Appellant’s argument is basically that the State did not prove identification, that is, that appellant was the driver of the white car and therefore the State could not admit evidence of another incident involving appellant. See, cited, Banks v. State, 216 Ga. App. 326, 328 (454 SE2d 784). However, as indicated in Division 1, the evidence is such that the jury could rationally conclude beyond a reasonable doubt and to the exclusion of every other reasonable hypothesis that appellant was the driver of the white car and that he was the same person as was charged in the similar transaction.

3. Finally, appellant contends the trial court erred by sentencing him on the counts for DUI, laying drags, fleeing to elude, and failing to obey a traffic control device, because the evidence as to those charges was “used up” in the homicide count. The cases cited by appellant — Kirkland v. State, 206 Ga. App. 27 (424 SE2d 638); Mitchell v. State, 187 Ga. App. 40, 44 (369 SE2d 487); and Hadden v. State, 180 Ga. App. 496 (349 SE2d 770) — involve multiple counts which charged cumulative ways in which a single offense could violate several criminal prohibitions.
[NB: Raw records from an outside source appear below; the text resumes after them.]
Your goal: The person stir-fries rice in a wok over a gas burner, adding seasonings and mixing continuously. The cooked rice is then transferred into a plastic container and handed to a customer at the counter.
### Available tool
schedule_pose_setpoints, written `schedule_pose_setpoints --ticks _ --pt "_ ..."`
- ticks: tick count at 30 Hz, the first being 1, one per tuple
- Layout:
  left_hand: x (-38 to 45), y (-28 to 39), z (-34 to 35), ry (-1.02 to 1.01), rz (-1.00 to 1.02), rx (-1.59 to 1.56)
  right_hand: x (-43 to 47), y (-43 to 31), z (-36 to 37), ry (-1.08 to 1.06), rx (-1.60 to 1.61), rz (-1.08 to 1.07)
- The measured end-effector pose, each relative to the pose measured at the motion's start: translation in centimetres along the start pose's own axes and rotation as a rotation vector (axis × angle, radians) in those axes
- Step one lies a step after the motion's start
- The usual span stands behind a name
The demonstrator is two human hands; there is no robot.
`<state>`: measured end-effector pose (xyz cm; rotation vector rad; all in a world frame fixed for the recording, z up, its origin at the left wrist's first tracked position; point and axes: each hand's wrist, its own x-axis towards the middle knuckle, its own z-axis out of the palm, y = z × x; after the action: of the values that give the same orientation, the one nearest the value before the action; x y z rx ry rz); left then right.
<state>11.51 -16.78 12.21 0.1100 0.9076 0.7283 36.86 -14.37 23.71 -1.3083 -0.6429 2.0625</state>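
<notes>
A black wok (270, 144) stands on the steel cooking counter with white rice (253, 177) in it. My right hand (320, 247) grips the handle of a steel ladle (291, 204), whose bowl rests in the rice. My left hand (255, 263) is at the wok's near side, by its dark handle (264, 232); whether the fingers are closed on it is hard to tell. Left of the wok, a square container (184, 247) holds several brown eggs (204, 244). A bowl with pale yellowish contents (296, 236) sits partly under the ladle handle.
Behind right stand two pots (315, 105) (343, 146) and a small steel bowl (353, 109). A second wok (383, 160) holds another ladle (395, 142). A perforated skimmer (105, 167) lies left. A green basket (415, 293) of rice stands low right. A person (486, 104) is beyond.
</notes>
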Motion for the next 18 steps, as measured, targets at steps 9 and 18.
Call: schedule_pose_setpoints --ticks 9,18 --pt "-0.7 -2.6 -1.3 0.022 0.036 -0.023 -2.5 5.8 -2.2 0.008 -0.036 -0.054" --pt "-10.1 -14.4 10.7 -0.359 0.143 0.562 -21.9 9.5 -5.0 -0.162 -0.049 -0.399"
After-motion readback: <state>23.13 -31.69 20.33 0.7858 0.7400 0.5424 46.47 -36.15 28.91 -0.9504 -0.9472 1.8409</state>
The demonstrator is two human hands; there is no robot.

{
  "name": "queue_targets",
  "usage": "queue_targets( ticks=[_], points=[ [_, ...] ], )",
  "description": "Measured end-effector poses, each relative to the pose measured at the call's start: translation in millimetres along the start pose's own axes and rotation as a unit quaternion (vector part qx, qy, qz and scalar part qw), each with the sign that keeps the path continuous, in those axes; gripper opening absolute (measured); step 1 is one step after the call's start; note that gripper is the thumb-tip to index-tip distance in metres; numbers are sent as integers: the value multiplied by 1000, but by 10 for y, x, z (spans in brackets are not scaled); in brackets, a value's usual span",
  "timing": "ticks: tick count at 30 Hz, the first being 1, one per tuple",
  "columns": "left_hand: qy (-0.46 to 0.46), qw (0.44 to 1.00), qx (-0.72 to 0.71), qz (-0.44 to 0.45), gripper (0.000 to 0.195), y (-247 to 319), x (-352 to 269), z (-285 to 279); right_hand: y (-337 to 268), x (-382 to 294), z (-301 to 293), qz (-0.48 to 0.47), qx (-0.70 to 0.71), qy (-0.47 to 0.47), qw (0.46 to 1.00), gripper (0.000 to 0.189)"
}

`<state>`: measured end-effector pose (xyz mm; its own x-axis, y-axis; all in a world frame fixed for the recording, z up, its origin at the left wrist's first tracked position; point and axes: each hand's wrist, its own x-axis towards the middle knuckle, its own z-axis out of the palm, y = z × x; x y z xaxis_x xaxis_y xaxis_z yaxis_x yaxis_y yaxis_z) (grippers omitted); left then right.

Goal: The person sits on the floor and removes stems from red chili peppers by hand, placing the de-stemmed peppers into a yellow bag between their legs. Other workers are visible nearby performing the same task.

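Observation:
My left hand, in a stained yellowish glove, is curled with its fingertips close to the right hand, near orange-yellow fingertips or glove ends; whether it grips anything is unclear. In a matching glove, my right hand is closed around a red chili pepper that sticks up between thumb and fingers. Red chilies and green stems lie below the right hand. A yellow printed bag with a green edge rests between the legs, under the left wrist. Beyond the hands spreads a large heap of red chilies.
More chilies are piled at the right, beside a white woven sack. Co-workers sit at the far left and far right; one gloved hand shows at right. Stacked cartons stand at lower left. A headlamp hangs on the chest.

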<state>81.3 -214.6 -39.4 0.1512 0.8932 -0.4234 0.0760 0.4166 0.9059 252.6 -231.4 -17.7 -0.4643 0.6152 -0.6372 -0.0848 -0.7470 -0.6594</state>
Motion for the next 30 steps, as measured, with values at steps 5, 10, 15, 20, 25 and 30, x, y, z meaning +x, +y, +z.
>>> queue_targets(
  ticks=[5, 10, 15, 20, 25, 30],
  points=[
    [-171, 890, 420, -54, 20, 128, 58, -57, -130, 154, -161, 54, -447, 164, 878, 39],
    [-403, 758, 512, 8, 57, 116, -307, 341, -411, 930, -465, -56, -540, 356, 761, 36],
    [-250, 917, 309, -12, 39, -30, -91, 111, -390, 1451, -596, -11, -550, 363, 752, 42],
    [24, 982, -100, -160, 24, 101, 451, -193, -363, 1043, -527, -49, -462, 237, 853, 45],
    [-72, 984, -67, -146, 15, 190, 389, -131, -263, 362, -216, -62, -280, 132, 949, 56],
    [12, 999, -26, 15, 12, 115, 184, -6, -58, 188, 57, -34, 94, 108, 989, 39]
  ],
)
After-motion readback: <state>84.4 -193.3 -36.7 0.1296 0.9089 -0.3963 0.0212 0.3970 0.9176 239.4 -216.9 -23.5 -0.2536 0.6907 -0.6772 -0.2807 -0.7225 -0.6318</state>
In Kirkland, the evidence that defendant’s driving under the influence caused one of the victim’s feet to become useless was held to be “used up” in the count alleging defendant’s DUI caused the victim’s other foot to be useless. In Mitchell, the defendant committed only one act of attacking his mother, so that the counts of aggravated assault with intent to murder and aggravated assault with a deadly weapon were in fact the same and singular act. In Hadden the two crimes charged were the identical act of driving while drunk: driving with a .12 percent or more by weight of alcohol in defendant’s blood and driving under the influence of alcohol. The counts in this case involve separate and distinct criminal offenses. Homicide is not the same offense as DUI, laying drags, fleeing to elude, failing to obey a traffic signal or driving while license is suspended; proof of those acts was not “used up” to prove the homicide count, nor are they lesser included offenses of homicide. Appellant is in effect suggesting a rule that when a pattern or series of criminal acts is committed and those acts are testified to in a trial of any or all of those acts, only one of those acts or the final culminating criminal act can be prosecuted. This has never been the law. See, e.g., Taylor v. State, 177 Ga. App. 624, 628 (4) (340 SE2d 263). The State is required to prosecute in the same proceeding all offenses arising out of the same course of conduct; that is, reckless driving, DUI, and driving over the centerline may contribute to a homicide, but they are not included offenses and proof of any offense does not “use up” the evidence of homicide. See State v. Stowe, 167 Ga. App. 65 (306 SE2d 663).

Decided September 10, 1996.

Michael R. McCarthy, for appellant.

Kermit N. McManus, District Attorney, for appellee.

Judgment affirmed.

Blackburn, J, and Senior Appellate Judge Harold R. Banke concur.